### TASK
Your answer must be the lines of the material below, exactly as written, from its first line through the line with "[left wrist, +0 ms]", and no pictures.

### INPUT DATA
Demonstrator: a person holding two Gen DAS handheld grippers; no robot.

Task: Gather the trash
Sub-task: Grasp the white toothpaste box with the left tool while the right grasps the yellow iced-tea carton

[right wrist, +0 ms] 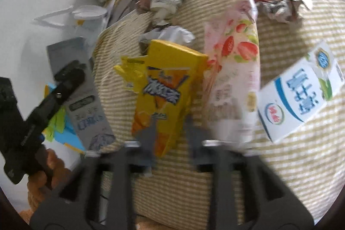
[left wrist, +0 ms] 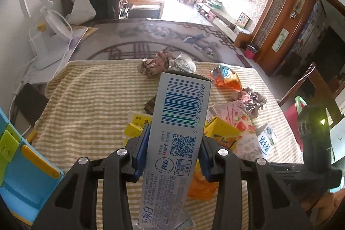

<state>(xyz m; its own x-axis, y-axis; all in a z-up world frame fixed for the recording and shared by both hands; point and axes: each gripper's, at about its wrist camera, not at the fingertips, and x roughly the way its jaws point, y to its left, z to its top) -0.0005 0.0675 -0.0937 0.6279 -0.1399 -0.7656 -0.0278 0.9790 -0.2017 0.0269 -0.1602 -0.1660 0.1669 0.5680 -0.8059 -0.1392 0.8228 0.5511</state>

### TASK SOLUTION
Demonstrator: a person holding two Gen DAS handheld grippers; no robot.

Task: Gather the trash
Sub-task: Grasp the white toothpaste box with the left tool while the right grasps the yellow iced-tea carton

[right wrist, +0 ms] 
[left wrist, +0 ms] 

This completes the required output.